Die verantwortlichen Politiker wissen, dass es die Menschen kaum noch hält auf dem heimischen Balkon. Deshalb haben Parlament und
Rat ein Schnellverfahren vereinbart. Unmittelbar nach der heutigen Abstimmung sollen die Verhandlungen beginnen. Schon im Juni hofft das Parlament im Plenum die endgültige Version abstimmen zu können. Parallel sollen die technischen Voraussetzungen, also die nötige Software und die Lesegeräte, geschaffen werden, sodass im besten Fall Anfang Juli die ersten Dokumente ausgegeben werden können.
Wo liegen die Differenzen zwischen Rat und Parlament?

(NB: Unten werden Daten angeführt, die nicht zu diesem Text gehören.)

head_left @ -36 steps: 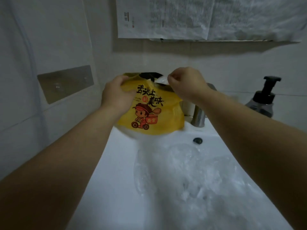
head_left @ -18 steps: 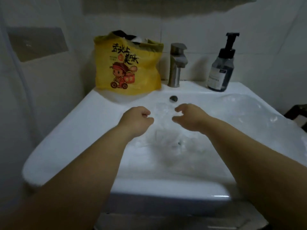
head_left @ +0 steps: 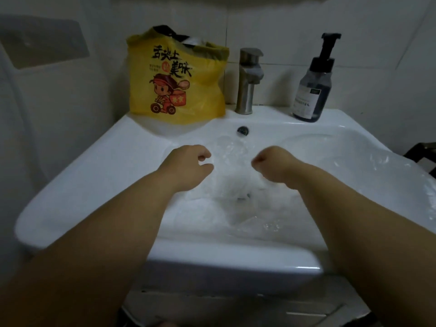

Das Parlament hat die Rechtssicherheit im Blick. Nur wenn NichtGeimpfte nicht diskriminiert werden, hat das Modell eine Chance. Das setzt aber voraus, dass PCR- und Antigen-Tests überall in der EU rasch verfügbar und kostenfrei sind. Sonst können nur Menschen reisen, die bereits ein Impfangebot erhalten haben oder sich einen teuren Test auf eigene Kosten leisten können. Ferner will das Parlament eine Garantie, dass die Mitgliedsstaaten nicht durch die Hintertür doch wieder zusätzliche Reisebeschränkungen wie eine Quarantänepflicht einführen können. Nur wenn das Zertifikat einen garantierten Mehrwert bietet, wird es sich in der Bevölkerung durchsetzen.
Gibt es Kritik an den Plänen?
Wie in Deutschland gibt es auch in anderen Ländern eine Diskussion darüber, ob es nicht einen indirekten Impfzwang bedeutet, wenn die Reisefreiheit daran gebunden ist. Diese Bedenken versucht man mit der zusätzlichen Testmöglichkeit auszuräumen. Länder wie Ungarn, die Sputnik V verimpft haben, kritisieren, dass nur von der Europäischen Arzneimittelbehörde genehmigte Impfstoffe eingetragen werden können. Dem wird entgegengehalten, dass der russische Hersteller diese Genehmigung beantragen kann, wenn er seine Daten der EMA übermittelt. Schließlich sorgen sich Datenschützer darum, dass zu viele sensible Informationen gespeichert werden. Die Grünen im Europaparlament betonen aber, dass man nach dem Prinzip der maximalen Datensparsamkeit vorgegangen sei und der Pass aus dem Verkehr gezogen werde, sobald die Pandemie vorüber sei.
Können auch Reisende von außerhalb der EU profitieren?
Die EU-Kommission verhandelt derzeit mit den USA, ob es eine wechselseitige Anerkennung entsprechender Zertifikate geben könnte. Kroatien, Griechenland und Island sind aber bereits vorgeprescht und haben geimpfte US-Bürger eingeladen, ihre Sommerferien in diesen Ländern zu verbringen. Hier genau liegt die Schwäche des ganzen Projekts: Die EU-Kommission kann nur an die Vernunft appellieren, verbieten kann sie solche Alleingänge nicht.